Телефонный звонок беспощадно выдернул Меланью из сладкого послеобеденного сна. Звонила Люська Моль.
— Безобразие! Я найду на тебя управу, — надрывалась Люська. — Ишь, сука, позволила тут устроить кошачий приют! Хоть знаешь, сколько у них котов?
— Ну, четверо, и что с того, — спокойно ответила Меланья, смочив абсентом горло.
— Какие четверо! Твои жилички всех местных котов в дом привадили. У нас астма, и вообще стена скоро рухнет!
— Не понимаю, что вы, Люся, хотите этим сказать, — недоумевала Меланья, пытаясь найти связь между котами, астмой и возможным обрушением стены.
— Эти твари проссали в стене дыру. Вонь стоит такая, что мы с Федей задыхаемся.
— Пардон, но насквозь проссать кирпичную стену?! Сдается мне, что вы Люся, преувеличиваете.
— Да в трещину они метили, падла! Убила бы всех!
На самом деле эта трещина в стене, разделявшей Меланьину половину дома с соседской, образовалась еще при Штирлице.
— Прицельно в трещину? Но позвольте, к чему кошакам пакостить в какую-то щель, когда они к кошачьему сортиру приучены?

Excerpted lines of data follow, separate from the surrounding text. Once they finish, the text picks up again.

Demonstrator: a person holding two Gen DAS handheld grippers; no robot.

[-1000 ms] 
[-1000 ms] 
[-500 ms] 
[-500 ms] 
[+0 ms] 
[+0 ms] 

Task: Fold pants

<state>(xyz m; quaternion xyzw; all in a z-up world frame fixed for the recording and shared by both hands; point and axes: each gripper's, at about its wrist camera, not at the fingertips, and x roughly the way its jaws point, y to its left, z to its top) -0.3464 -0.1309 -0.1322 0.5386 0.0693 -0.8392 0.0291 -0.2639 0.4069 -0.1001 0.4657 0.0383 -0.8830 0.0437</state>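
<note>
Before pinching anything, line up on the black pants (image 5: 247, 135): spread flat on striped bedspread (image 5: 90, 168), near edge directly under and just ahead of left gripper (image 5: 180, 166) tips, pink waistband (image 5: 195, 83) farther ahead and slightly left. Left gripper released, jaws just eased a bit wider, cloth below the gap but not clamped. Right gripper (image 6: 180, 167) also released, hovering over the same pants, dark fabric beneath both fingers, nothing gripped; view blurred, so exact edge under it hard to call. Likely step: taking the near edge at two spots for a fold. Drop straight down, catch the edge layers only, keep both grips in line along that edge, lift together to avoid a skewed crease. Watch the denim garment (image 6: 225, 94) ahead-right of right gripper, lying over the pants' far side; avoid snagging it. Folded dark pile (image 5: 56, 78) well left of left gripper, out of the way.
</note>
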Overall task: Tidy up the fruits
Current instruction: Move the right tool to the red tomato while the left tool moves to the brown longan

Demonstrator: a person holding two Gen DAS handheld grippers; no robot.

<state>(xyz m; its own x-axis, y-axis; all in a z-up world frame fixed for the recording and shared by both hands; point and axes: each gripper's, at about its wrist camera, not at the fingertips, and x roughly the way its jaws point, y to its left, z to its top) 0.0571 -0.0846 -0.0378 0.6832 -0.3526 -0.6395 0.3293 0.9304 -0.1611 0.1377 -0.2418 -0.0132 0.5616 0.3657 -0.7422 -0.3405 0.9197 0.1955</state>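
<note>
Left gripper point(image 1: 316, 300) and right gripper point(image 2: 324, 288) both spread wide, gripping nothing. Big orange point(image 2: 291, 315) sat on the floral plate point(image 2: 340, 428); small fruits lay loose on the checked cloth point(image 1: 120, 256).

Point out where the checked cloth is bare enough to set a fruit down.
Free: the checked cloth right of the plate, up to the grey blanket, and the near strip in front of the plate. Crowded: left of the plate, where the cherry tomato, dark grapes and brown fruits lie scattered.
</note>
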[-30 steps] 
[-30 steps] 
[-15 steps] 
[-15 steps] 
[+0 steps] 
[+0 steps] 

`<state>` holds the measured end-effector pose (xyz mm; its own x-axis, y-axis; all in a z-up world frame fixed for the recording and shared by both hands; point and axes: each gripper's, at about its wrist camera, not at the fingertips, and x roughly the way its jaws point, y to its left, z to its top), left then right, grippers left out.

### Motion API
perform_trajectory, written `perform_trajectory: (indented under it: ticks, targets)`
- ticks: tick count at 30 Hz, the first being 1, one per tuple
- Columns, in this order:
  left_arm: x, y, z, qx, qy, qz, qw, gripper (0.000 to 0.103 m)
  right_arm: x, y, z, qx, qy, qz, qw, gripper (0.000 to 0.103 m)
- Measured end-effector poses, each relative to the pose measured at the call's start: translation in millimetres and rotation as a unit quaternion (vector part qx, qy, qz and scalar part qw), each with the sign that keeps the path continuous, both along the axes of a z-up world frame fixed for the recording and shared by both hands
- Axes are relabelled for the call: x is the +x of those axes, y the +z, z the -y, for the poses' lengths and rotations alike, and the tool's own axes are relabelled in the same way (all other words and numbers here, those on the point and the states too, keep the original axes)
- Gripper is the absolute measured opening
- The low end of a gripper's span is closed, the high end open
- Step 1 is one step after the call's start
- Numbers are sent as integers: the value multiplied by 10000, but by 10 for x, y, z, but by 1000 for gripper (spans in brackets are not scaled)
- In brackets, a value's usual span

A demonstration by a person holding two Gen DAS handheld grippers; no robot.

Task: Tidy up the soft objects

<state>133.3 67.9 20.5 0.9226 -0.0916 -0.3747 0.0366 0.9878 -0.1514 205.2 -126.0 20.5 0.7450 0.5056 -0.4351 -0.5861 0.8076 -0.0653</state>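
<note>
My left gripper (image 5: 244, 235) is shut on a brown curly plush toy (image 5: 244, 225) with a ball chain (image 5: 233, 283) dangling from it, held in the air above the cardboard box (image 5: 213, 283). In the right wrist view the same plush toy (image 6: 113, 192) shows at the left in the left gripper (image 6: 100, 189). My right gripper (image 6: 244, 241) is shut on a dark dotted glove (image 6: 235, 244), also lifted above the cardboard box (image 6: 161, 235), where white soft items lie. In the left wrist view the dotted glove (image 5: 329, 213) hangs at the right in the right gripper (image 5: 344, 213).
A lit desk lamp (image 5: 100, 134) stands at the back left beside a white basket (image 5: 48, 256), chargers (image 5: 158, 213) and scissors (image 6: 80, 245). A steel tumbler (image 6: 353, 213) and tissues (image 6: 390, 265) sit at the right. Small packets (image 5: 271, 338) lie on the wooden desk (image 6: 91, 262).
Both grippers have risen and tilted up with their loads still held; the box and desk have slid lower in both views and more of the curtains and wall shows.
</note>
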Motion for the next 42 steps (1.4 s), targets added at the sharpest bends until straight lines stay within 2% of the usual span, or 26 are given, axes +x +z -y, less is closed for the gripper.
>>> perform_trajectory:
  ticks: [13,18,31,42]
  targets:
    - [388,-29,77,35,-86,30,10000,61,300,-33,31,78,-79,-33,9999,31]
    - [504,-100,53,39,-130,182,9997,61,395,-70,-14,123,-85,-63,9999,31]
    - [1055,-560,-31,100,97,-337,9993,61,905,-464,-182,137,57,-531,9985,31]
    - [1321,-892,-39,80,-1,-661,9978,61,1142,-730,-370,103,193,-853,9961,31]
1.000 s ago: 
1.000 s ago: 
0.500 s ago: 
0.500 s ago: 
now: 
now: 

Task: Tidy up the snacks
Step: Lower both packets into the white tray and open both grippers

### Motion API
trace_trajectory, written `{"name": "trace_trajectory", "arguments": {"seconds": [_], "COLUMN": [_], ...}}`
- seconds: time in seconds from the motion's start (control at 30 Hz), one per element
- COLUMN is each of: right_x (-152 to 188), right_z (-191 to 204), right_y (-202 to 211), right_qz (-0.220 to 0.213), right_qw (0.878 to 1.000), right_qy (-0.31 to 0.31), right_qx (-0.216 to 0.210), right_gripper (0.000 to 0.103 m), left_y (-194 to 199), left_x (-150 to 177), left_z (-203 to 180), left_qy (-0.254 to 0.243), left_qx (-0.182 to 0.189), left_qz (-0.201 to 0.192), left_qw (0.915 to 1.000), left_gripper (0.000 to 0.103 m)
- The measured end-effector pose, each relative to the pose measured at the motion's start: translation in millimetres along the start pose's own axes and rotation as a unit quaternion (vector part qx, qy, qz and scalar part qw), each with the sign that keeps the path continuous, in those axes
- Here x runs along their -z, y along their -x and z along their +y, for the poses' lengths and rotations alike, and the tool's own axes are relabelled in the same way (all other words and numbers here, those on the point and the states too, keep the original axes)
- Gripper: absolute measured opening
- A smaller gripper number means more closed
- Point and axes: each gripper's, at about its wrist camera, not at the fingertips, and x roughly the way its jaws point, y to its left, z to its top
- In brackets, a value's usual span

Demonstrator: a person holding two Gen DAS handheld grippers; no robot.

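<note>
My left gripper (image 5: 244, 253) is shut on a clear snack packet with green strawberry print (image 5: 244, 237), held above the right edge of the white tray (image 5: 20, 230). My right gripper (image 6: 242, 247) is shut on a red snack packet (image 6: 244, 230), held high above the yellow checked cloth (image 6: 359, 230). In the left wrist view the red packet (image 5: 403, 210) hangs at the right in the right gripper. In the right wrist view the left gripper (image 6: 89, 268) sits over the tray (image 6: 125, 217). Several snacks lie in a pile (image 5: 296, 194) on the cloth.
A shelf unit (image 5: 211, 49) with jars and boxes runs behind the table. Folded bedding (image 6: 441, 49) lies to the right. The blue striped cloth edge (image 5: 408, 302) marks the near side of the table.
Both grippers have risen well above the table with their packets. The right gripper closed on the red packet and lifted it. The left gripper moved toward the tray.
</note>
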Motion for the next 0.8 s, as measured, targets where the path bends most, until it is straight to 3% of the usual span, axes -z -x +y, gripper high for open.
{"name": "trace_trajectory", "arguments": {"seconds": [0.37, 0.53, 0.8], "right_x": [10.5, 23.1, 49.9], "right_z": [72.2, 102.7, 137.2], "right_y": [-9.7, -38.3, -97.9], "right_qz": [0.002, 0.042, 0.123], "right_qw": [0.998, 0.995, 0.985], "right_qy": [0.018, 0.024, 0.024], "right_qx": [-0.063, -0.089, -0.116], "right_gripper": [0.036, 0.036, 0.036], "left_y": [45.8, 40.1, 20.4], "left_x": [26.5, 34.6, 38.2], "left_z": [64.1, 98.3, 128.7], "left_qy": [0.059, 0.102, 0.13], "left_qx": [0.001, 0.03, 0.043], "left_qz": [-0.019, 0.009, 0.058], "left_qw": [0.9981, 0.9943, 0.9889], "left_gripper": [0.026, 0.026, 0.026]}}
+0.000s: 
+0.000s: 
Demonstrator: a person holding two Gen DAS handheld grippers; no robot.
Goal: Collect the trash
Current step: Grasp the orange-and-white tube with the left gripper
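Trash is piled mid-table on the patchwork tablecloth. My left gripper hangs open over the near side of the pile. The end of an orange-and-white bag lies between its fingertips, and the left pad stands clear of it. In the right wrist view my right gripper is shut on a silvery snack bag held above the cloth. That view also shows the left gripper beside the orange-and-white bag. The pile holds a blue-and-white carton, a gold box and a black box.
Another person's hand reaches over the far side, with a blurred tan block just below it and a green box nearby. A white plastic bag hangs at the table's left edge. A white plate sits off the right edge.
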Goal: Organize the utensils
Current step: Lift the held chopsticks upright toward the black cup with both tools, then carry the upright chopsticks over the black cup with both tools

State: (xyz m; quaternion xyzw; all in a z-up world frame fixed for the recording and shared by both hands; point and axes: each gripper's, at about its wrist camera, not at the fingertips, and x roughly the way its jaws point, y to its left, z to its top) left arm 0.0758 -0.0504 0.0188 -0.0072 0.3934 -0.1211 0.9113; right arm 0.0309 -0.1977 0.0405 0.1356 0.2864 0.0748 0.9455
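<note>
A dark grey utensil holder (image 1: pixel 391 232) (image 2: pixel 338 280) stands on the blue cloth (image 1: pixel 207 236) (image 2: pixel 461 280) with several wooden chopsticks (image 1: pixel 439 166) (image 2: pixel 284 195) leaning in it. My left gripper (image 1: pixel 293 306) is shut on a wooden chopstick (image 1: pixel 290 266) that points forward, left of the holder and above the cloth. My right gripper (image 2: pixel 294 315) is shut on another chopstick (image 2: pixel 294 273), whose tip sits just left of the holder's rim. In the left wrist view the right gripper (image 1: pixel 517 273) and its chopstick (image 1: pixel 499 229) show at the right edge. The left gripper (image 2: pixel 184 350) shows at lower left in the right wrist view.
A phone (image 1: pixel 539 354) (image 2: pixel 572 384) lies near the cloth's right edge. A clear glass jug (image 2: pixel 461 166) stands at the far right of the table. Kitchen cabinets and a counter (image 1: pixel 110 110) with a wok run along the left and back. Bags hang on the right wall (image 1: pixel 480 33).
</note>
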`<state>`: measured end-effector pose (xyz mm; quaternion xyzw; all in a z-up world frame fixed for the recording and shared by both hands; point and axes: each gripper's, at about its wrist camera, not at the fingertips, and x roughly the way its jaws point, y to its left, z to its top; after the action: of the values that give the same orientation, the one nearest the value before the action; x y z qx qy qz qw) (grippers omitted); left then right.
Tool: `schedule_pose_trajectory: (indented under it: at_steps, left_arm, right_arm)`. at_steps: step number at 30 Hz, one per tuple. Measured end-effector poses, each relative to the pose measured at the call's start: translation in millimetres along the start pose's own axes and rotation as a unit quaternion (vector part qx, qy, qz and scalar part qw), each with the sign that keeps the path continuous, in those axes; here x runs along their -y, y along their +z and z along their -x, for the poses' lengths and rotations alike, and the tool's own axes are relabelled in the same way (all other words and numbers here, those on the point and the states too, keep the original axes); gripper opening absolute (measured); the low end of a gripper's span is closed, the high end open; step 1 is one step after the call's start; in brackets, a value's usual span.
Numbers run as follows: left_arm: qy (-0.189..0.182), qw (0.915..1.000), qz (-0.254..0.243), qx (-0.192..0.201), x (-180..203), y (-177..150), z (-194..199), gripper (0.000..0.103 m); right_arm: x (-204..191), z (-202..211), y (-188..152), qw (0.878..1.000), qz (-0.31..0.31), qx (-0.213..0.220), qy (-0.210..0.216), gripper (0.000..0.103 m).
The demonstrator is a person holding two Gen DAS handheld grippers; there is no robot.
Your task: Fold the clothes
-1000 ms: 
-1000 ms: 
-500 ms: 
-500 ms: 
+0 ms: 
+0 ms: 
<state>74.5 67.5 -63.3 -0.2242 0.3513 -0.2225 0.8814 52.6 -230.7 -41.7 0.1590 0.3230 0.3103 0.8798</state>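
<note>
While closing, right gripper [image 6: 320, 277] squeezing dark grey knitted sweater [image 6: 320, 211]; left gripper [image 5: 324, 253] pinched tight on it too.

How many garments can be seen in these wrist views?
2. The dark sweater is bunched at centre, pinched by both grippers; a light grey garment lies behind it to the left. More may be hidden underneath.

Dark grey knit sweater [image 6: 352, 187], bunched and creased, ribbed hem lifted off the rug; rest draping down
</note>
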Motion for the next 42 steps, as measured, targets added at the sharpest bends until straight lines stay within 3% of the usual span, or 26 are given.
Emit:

Вот уж фантастика!
— Дура ты, Меланья. Делай что хочешь, но чтоб котов этих духу здесь не было!
— Хорошо, приму меры, — согласилась Меланья и, отлив во фляжку абсента, отправилась в злосчастный дом.
Идет Меланья по окрестным улицам, прихлебывает абсент, объявления на столбах почитывает. Видит, кошачья морда на нее уставилась со столба, а под ней — текст: «Пропал рыжий кот. Отзывается на кличку Снайпер. Нашедшего просим сообщить по телефону…». Правда, вознаграждения за поимку беглеца не сулили. «Ну, мало ли чего», — подумала Меланья и пошла дальше. Пройдя метров сто, она снова заметила объяву с кошачьей мордой, уже с другой: «Пропала кошечка, черненькая с беленькой грудкой…». Завернув в переулок, Меланья наткнулась на третье объявление аналогичного содержания, потом на четвертое.